TASK ITEM: When a line below contains the word "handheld", copy that line.

--- RECORDS SHOWN Enclosed Below ---

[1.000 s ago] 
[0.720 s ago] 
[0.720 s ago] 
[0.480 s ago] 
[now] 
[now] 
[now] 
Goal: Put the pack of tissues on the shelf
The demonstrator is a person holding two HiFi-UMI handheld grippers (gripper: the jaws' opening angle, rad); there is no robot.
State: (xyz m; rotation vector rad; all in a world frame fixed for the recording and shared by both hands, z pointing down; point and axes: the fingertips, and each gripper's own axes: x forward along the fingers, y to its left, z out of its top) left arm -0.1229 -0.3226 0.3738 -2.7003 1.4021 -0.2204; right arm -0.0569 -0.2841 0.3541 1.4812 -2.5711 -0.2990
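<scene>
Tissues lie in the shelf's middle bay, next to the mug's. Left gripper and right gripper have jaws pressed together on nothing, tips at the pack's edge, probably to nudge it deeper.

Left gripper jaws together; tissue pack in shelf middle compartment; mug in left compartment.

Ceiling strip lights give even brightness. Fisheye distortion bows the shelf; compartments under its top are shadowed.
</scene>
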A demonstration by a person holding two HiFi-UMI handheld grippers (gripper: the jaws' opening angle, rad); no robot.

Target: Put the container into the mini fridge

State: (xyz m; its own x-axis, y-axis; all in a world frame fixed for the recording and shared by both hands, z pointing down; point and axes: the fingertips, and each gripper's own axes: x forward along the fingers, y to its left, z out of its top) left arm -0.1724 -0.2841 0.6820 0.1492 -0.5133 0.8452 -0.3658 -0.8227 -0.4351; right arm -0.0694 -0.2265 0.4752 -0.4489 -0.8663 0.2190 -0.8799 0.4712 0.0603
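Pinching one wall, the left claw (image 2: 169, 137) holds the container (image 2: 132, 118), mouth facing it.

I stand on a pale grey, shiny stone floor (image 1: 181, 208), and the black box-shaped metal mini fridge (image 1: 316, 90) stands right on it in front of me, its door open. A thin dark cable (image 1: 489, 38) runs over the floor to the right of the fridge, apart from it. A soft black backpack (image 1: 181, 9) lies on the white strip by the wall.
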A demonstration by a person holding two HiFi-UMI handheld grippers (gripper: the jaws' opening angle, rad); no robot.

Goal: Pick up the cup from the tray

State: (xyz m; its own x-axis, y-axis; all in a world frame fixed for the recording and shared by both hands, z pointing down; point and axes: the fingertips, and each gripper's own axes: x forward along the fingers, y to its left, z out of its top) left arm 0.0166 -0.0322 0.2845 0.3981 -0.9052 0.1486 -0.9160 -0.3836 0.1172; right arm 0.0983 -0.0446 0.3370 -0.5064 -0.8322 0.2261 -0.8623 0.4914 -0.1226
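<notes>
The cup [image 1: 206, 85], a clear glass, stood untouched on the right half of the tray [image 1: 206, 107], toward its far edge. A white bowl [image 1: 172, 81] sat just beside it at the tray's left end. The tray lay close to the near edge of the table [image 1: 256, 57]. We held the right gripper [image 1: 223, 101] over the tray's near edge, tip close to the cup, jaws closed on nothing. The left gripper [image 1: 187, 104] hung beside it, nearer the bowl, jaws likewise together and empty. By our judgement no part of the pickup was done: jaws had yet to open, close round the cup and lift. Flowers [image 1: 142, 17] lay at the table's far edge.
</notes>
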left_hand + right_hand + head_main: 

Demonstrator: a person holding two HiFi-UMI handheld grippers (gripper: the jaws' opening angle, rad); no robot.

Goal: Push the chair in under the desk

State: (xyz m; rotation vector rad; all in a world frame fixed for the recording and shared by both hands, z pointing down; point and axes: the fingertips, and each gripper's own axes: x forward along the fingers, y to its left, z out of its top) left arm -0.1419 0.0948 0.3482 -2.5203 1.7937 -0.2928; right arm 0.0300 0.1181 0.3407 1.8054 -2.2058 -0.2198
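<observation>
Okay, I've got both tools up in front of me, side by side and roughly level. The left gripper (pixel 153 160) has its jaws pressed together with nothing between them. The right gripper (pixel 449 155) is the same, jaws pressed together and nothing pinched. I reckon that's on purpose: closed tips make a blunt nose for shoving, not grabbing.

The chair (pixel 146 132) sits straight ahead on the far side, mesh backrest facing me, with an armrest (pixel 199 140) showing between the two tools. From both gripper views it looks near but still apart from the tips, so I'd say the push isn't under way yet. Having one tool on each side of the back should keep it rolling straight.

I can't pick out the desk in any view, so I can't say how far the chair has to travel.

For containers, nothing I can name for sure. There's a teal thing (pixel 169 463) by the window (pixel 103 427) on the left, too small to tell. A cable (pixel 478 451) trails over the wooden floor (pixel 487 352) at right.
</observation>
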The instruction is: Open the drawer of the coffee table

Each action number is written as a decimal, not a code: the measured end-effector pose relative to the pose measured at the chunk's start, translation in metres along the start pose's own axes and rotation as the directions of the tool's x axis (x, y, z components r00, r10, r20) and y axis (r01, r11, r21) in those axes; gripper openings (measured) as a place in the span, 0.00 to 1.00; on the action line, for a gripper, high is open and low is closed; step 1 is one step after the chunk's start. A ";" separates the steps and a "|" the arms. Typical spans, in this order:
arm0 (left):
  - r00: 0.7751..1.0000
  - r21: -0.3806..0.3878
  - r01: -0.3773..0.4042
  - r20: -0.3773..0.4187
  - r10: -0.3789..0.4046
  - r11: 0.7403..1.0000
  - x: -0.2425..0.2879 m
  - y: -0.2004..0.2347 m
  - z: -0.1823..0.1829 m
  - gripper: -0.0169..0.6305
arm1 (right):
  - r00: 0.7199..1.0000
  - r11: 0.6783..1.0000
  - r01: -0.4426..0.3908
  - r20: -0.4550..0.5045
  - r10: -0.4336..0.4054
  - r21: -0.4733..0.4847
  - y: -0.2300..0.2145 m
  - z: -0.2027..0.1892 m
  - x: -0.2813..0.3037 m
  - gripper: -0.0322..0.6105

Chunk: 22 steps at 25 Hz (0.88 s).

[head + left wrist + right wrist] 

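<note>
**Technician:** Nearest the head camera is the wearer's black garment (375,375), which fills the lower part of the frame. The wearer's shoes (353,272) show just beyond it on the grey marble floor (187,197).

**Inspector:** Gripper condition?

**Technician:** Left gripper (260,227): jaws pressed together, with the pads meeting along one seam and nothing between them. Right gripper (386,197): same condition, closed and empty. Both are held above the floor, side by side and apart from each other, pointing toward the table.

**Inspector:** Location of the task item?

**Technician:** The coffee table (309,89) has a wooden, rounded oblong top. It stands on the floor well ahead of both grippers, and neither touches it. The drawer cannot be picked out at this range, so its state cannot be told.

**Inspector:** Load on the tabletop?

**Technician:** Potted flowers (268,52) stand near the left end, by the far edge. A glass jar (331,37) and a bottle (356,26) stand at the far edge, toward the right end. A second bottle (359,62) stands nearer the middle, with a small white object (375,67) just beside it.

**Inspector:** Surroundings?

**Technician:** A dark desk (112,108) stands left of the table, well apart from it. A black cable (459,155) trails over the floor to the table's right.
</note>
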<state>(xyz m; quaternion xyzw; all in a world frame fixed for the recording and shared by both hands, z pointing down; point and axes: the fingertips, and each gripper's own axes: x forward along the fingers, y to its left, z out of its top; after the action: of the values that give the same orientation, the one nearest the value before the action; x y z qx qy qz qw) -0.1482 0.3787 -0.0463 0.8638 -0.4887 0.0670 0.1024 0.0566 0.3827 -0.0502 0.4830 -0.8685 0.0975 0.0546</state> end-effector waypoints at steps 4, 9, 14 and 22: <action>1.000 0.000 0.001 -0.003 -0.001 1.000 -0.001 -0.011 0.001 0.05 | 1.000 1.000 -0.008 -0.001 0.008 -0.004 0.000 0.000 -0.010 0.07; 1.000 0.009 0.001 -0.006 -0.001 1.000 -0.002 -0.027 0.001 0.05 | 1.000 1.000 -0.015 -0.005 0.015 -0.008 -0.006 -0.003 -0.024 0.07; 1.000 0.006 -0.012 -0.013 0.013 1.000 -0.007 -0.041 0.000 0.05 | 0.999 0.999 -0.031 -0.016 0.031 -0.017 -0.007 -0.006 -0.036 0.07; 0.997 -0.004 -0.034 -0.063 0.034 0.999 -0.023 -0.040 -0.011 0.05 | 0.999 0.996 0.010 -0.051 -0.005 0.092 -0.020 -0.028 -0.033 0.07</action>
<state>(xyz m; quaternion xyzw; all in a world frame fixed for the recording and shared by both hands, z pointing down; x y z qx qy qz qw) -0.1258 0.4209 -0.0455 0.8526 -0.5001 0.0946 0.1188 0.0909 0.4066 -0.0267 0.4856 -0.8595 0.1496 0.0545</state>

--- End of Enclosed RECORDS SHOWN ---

TASK RESULT:
The demonstrator is a person holding two HiFi-UMI handheld grippers (gripper: the jaws' opening angle, rad); there is no robot.
A demonstration by a person holding two HiFi-UMI handheld grippers (gripper: the jaws' opening angle, rad); no robot.
A demonstration by a person holding two HiFi-UMI handheld grippers (gripper: the jaws' opening angle, rad); no robot.
Demonstrator: a person holding two HiFi-UMI handheld grippers (gripper: the jaws' opening angle, rad); no robot.

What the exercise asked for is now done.